Reos Blog

Open contracting partnership

Written by Joe McCarron | Jun 11, 2018 8:25:00 PM

The Open Contracting Partnership seeks to establish new norms of disclosure and public scrutiny to prevent corruption and fraud in addition to creating a more level playing field for business, and ensuring quality goods and services for citizens.

Overview

Government contracting with the Private Sector is estimated to be worth $9.5 trillion per year. The traditional processes for public contracts are shockingly vulnerable to corruption and mismanagement, partly because they are hidden from view. In response to the potential for large-scale corruption in this area, Reos Partners helped to cultivate the Open Contracting Partnership.

The Open Contracting Partnership, which now operates independently, seeks to establish new norms of disclosure and public scrutiny. The goal is to save governments money and time, prevent corruption and fraud, create a more level playing field for business, and ensure quality goods and services for citizens. Advocates have found that the need for the effort is most clear when contracts touch on basic services, such as health, education, roads, and water, where the poor have the most to lose.

"The path to a better future for all begins with an informed citizenry. Making contracting data more open builds trust between citizens and governments and allows them work together to ensure public resources are spent in the best way possible."

—Open Contracting Partnership Advisory Board Chair Robert Hunja, Former Director for Public Integrity and Openness in the World Bank’s Governance Global Practice

 

Background

In 2010, Reos Partners designed and facilitated a World Bank workshop that helped core stakeholders – GIZ, CoST, Integrity Action, Oxfam America, the Philippines government, Transparency International, and the World Bank Institute – identify contract monitoring as a key concern for the African extractives industry. In the subsequent years the Reos Partners team worked with this team to build the coalition and its commitment to Open Contracting.

In 2012, at a meeting in South Africa, a steering group of representatives from these public and civil society actors launched the Open Contracting Partnership (OCP). The OCP now runs independently, with the William and Flora Hewlett Foundation providing primary funding. It has also received major grants from the Omidyar Network and the Arnold Foundation.
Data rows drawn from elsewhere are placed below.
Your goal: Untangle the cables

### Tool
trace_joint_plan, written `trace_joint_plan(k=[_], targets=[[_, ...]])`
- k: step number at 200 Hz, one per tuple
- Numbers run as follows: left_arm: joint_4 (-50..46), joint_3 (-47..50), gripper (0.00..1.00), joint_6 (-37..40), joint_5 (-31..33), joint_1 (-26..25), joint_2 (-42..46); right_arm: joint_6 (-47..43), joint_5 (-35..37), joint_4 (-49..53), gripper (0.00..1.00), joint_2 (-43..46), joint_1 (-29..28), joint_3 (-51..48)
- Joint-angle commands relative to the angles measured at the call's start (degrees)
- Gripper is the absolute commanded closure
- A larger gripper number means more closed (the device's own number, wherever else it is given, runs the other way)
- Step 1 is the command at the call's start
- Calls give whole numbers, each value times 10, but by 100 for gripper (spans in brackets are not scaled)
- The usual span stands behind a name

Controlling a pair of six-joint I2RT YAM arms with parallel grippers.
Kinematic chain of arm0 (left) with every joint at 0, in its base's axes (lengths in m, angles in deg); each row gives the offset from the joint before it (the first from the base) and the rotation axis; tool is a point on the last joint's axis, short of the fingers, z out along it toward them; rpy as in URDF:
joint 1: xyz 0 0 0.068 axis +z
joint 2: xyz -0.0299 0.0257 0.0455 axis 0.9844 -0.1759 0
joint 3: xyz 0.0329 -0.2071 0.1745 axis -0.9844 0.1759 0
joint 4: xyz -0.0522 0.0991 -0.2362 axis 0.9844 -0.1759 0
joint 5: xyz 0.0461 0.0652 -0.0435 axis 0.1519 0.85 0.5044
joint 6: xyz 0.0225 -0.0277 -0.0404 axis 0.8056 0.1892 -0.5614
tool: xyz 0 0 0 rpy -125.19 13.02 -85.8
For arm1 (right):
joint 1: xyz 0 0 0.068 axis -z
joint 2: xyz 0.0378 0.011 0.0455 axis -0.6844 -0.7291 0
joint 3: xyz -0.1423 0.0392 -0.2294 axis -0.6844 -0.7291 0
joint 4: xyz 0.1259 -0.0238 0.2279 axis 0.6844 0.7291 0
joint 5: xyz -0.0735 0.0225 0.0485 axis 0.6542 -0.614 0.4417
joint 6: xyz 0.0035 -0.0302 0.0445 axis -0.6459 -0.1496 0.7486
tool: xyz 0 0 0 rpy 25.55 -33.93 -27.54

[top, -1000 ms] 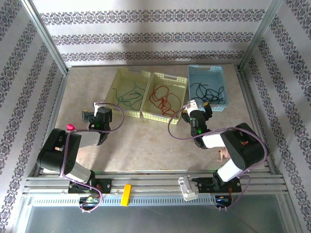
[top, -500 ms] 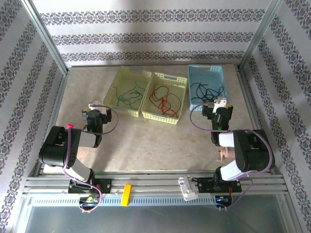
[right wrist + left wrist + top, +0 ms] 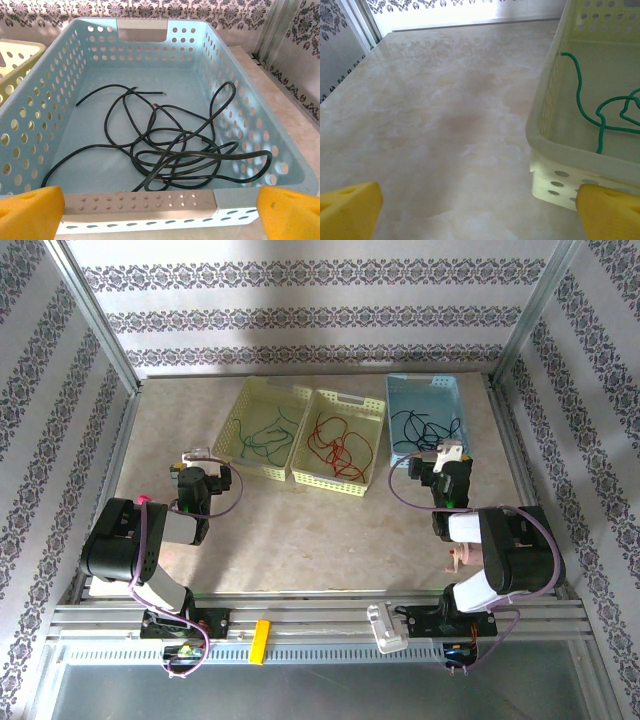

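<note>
- From above, three baskets sat in a row toward the far side of the table (image 3: 320, 540), one wire in each. The green cable (image 3: 262, 435) lay in the left yellow basket (image 3: 275, 386), the red cable (image 3: 340, 445) in the middle yellow basket (image 3: 352, 396), and the black cable (image 3: 425, 427) in the blue basket (image 3: 422, 379).
- Each wire lay apart from the other two, so, judging by the layout, the untangling looked finished.
- The left gripper (image 3: 198, 462) was near the left yellow basket's near corner, its claw spread wide and empty.
- The right gripper (image 3: 443, 460) sat just in front of the blue basket, its claw also wide and holding nothing.
- Empty claws standing back from the baskets suited a job with nothing left to carry.
- The overhead view gave the whole row at once, but the wires there were thin scribbles.
- The right wrist view gave more detail. The black cable crossed over itself in several loose loops on the basket floor, with the claw's yellow pads (image 3: 30, 207) at the bottom corners.
- The left wrist view showed the green cable rising against the basket's inner wall toward the rim, with bare table beside the basket.
</note>
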Motion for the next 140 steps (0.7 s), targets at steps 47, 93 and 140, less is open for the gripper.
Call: trace_joint_plan(k=[47, 93, 140], targets=[[20, -1, 1, -17, -21, 17, -1, 12, -20, -8, 2, -3, 2, 2], [21, -1, 1, -17, -21, 17, -1, 12, -24, -8, 2, -3, 5, 2], [21, -1, 1, -16, -21, 17, -1, 13, -25, -7, 2, -3, 5, 2]])
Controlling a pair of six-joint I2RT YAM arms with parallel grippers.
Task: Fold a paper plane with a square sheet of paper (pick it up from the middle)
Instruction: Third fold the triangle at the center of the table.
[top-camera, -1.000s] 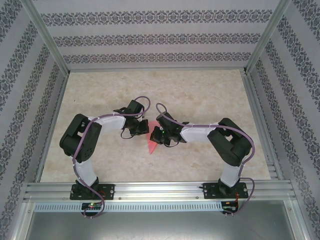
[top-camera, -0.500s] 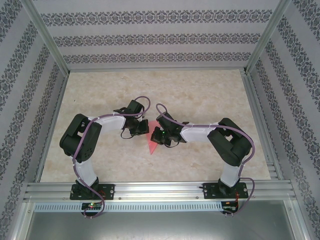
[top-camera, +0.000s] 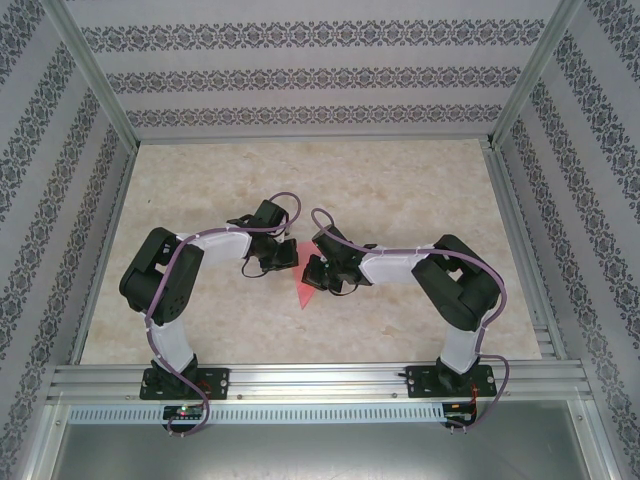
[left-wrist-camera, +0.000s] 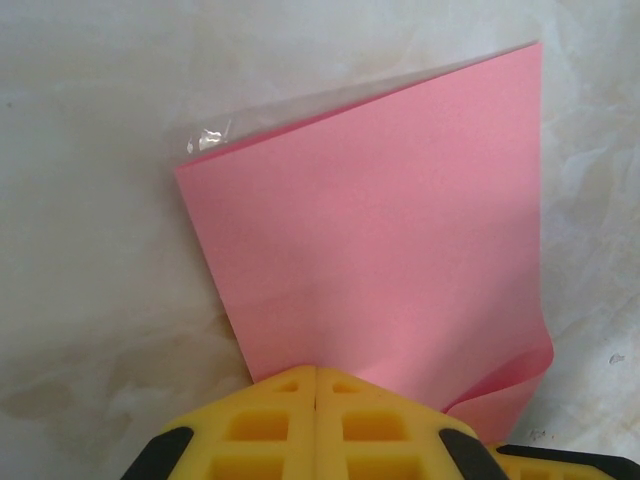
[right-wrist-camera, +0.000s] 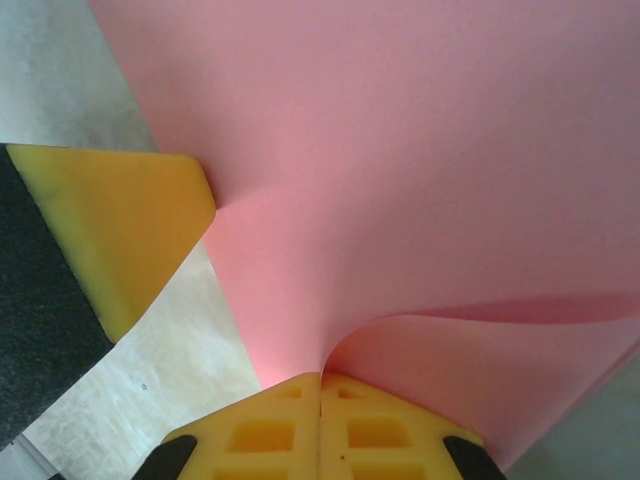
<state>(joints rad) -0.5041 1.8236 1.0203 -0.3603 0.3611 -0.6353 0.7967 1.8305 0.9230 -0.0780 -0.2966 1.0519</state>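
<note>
Pale marbled bench (top-camera: 400, 190) lies under the thin salmon-pink square paper sheet (left-wrist-camera: 380, 220), which stretches ahead of both tools. The left tool (left-wrist-camera: 316, 378) and right tool (right-wrist-camera: 320, 382) are each clamped on its edge. It looks light, floppy and easily creased, so mid-edge grips suit it.

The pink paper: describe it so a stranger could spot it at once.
Start at the pale stone-look table. Near its middle, the pink paper is pinched by the left claw and the right claw. It stands out as thin, matte and salmon-pink against the pale top.
</note>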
Less a stand-alone organization than an advocacy group that connects, supports, and leverages the work of others, the OCP focuses on transformation in four areas:

  • Transparency and disclosure of contracting data
  • Business and civic engagement so that data gets used and scrutinized
  • Accountability and redress
  • Better solutions to public problems through dialogue and competition

The OCP has quickly positioned itself as a leading proponent of an evolving field. Because of its work, the term open contracting has been adopted internationally and across sectors.

Challenges

 
Scale

The scale of the Open Contracting Partnership’s endeavor is daunting. Contracting between the world’s governments and the private sector is estimated to be worth $9.5 trillion per year.

Systemic issues

Certain systemic issues are critical to successful implementation of open contracting:

  • Most parties executing large contracts prefer to keep the details out of the public domain
  • Large contracts are typically long, complex and hard for stakeholders without legal training to understand
  • Public access to contracting data depends on widespread internet access.
  • Scrutiny depends on the freedom and professionalism of the media, civil society and NGOs.

Impact

 
Open Contracting Data Standard

Contracts are often long and complex. For that reason, citizens, journalists, NGOs, and others can only “follow the money” if contracting data is consistently structured and comprehensible.Among the OCP’s first tasks was the creation of the Open Contracting Data Standard. This standard specifies the key documents and data that should be published at each stage of a contracting process and includes a fully documented open data model. Several countries are now in the process of implementing this protocol for presenting contract-related information.

Open Contracting Global Principles

The OCP has produced the Open Contracting Global Principles as an aspirational set of global norms and best practices for governments and organizations engaged in opening their procurement processes. The principles were created with input from nearly 200 representatives from government, the private sector, civil society, donor organizations, and international financial institutions.

New commitments to open contracting worldwide

With the OCP’s encouragement, more than 40 Open Government Partnership members have made commitments to open contracting. Five countries – Guatemala, Mexico, Paraguay, Romania, and the United Kingdom – have explicitly mentioned the Open Contracting Global Principles in their national action plans.